[Opening Data provided section]

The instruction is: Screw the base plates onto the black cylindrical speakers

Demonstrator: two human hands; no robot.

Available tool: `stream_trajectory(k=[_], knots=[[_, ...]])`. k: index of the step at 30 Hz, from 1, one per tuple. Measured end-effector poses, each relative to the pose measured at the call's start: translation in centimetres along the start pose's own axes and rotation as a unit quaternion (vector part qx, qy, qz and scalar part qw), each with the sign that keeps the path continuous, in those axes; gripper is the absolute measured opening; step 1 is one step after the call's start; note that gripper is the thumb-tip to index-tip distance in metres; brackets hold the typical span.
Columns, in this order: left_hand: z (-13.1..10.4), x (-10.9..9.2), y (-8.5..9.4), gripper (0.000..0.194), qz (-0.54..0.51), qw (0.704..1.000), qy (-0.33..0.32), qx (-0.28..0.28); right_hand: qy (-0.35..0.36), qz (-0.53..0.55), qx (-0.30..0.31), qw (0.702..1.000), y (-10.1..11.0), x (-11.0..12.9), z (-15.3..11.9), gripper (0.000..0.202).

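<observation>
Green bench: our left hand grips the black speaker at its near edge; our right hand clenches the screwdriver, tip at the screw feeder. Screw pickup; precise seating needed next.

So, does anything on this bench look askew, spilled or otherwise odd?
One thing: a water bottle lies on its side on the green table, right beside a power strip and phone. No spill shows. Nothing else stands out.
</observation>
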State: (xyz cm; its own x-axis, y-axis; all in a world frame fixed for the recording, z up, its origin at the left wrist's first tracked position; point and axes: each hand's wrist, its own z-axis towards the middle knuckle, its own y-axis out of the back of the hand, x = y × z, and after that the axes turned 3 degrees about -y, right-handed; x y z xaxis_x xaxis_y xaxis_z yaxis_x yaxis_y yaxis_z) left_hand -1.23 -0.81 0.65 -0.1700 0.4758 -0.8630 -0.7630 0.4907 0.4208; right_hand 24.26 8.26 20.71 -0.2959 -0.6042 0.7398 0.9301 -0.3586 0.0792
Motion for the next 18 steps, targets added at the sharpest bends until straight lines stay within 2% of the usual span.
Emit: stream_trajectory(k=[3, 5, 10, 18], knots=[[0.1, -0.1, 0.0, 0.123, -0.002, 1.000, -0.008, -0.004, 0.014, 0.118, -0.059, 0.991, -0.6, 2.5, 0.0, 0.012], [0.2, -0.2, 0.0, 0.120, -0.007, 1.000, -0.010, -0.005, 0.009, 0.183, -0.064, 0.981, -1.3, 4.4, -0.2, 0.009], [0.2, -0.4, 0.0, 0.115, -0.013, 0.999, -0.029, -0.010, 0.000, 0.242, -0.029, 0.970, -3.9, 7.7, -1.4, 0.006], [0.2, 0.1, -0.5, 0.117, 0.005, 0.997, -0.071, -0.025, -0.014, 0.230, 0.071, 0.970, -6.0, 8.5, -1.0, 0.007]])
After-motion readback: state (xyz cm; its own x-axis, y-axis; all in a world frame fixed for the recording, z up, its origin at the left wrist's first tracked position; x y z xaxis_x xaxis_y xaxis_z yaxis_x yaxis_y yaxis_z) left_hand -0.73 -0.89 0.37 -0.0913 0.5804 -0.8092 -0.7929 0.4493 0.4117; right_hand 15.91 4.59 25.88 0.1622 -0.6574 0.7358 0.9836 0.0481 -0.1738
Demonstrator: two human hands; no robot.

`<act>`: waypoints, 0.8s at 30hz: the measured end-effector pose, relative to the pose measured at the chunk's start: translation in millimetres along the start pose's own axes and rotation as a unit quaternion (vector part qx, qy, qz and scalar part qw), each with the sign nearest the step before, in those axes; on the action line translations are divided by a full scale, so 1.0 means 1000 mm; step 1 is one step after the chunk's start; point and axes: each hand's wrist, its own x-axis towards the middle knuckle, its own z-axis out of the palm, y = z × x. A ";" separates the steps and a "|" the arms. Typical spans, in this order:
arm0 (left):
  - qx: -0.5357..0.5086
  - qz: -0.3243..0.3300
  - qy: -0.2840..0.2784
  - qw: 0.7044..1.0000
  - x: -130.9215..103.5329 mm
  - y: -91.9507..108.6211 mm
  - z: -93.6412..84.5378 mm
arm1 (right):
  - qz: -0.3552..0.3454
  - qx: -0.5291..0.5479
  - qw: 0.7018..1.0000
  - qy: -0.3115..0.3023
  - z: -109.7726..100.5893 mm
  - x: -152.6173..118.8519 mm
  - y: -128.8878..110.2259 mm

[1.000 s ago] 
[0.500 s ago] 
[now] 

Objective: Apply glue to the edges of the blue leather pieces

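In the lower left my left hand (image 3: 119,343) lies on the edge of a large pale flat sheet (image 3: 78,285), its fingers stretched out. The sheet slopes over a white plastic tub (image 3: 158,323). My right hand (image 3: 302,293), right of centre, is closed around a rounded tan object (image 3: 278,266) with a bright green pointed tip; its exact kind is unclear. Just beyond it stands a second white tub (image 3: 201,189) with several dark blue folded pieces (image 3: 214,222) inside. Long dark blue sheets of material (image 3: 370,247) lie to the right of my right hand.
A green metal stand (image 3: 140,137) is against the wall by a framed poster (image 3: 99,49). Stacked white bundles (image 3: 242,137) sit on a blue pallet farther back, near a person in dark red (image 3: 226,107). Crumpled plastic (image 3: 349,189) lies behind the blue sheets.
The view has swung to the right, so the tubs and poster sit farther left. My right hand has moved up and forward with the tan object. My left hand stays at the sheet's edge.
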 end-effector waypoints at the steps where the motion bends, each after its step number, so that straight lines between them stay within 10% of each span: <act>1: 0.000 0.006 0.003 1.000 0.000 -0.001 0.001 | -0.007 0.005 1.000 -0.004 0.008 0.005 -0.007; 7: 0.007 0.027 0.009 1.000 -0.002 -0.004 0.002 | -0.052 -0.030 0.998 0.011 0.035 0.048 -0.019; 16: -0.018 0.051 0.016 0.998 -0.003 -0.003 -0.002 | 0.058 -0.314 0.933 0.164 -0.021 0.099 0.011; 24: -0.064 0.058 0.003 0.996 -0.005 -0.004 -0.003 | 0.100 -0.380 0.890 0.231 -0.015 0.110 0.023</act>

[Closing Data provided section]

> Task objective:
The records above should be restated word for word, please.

> Answer section:
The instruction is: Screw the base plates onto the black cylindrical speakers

Demonstrator: two human hands; no robot.

Available tool: `stream_trajectory(k=[_], knots=[[_, ...]])`. k: index of the step at 30 Hz, from 1, one per tuple. Measured end-effector poses, each relative to the pose measured at the call's start: translation in centimetres along the start pose's own axes and rotation as a unit quaternion (vector part qx, qy, qz and scalar part qw), each with the sign that keeps the path continuous, in those axes; gripper is the absolute measured opening; step 1 is one step after the call's start; note that gripper is the thumb-tip to index-tip distance in metres; brackets hold the typical span.
Columns, in this order: left_hand: z (-13.1..10.4), x (-10.9..9.2), y (-8.5..9.4), gripper (0.000..0.194), qz (-0.54..0.51), qw (0.704..1.000), qy (-0.33..0.32), qx (-0.28..0.28); right_hand: qy (-0.35..0.36), qz (-0.53..0.55), qx (-0.30..0.31), qw (0.702..1.000), y (-10.1..11.0), x (-11.0..12.9), z (-15.3..11.9), gripper (0.000..0.202).

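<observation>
Green bench: our left hand grips the black speaker at its near edge; our right hand clenches the screwdriver, tip at the screw feeder. Screw pickup; precise seating needed next.

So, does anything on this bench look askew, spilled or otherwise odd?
One thing: a water bottle lies on its side on the green table, right beside a power strip and phone. No spill shows. Nothing else stands out.
</observation>
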State: (xyz cm; its own x-axis, y-axis; all in a world frame fixed for the recording, z up, its origin at the left wrist's first tracked position; point and axes: each hand's wrist, its own z-axis towards the middle knuckle, its own y-axis out of the back of the hand, x = y × z, and after that the axes turned 3 degrees about -y, right-handed; x y z xaxis_x xaxis_y xaxis_z yaxis_x yaxis_y yaxis_z) left_hand -1.23 -0.81 0.65 -0.1700 0.4758 -0.8630 -0.7630 0.4907 0.4208; right_hand 24.26 8.26 20.71 -0.2959 -0.6042 0.7398 0.9301 -0.3586 0.0792
Motion for the next 18 steps, targets added at the sharpest bends until straight lines stay within 2% of the usual span.
Emit: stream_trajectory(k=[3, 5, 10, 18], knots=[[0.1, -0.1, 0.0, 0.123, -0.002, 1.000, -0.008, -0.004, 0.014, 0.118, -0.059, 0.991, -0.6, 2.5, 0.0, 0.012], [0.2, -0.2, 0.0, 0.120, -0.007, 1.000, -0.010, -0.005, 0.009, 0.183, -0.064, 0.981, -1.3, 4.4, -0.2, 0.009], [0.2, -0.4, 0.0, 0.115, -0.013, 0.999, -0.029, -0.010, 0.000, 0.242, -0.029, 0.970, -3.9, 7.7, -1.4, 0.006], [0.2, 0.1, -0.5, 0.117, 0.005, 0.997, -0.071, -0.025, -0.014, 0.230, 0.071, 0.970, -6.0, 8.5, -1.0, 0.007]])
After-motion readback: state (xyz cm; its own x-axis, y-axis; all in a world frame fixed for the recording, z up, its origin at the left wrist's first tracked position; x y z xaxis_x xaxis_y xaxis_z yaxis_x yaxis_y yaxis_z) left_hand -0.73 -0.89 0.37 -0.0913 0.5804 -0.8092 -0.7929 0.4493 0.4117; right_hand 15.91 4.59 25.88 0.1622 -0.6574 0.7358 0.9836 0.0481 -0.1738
Demonstrator: two human hands; no robot.

`<act>`: waypoints, 0.8s at 30hz: the measured end-effector pose, relative to the pose measured at the chunk's start: translation in millimetres along the start pose's own axes and rotation as a unit quaternion (vector part qx, qy, qz and scalar part qw), each with the sign nearest the step before, in those axes; on the action line translations are divided by a full scale, so 1.0 means 1000 mm; step 1 is one step after the chunk's start; point and axes: each hand's wrist, its own x-axis towards the middle knuckle, its own z-axis out of the palm, y = z × x. A ";" separates the steps and a "|" the arms. Typical spans, in this order:
arm0 (left):
  - qx: -0.5357..0.5086
  - qz: -0.3243..0.3300
  - qy: -0.2840..0.2784
  - qw: 0.7044..1.0000
  - x: -130.9215..103.5329 mm
  - y: -91.9507..108.6211 mm
  - z: -93.6412..84.5378 mm
arm1 (right):
  - qz: -0.3552..0.3454
  - qx: -0.5291..0.5479
  - qw: 0.7018..1.0000
  - qy: -0.3115..0.3023
  - z: -109.7726..100.5893 mm
  - x: -152.6173..118.8519 mm
  - y: -128.8878..110.2259 mm

[1.000 s ago] 
[0.500 s ago] 
[now] 

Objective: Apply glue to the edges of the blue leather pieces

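In the lower left my left hand (image 3: 119,343) lies on the edge of a large pale flat sheet (image 3: 78,285), its fingers stretched out. The sheet slopes over a white plastic tub (image 3: 158,323). My right hand (image 3: 302,293), right of centre, is closed around a rounded tan object (image 3: 278,266) with a bright green pointed tip; its exact kind is unclear. Just beyond it stands a second white tub (image 3: 201,189) with several dark blue folded pieces (image 3: 214,222) inside. Long dark blue sheets of material (image 3: 370,247) lie to the right of my right hand.
A green metal stand (image 3: 140,137) is against the wall by a framed poster (image 3: 99,49). Stacked white bundles (image 3: 242,137) sit on a blue pallet farther back, near a person in dark red (image 3: 226,107). Crumpled plastic (image 3: 349,189) lies behind the blue sheets.
The view has swung to the right, so the tubs and poster sit farther left. My right hand has moved up and forward with the tan object. My left hand stays at the sheet's edge.
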 end-effector waypoints at the steps where the motion bends, each after its step number, so that straight lines between them stay within 10% of each span: <act>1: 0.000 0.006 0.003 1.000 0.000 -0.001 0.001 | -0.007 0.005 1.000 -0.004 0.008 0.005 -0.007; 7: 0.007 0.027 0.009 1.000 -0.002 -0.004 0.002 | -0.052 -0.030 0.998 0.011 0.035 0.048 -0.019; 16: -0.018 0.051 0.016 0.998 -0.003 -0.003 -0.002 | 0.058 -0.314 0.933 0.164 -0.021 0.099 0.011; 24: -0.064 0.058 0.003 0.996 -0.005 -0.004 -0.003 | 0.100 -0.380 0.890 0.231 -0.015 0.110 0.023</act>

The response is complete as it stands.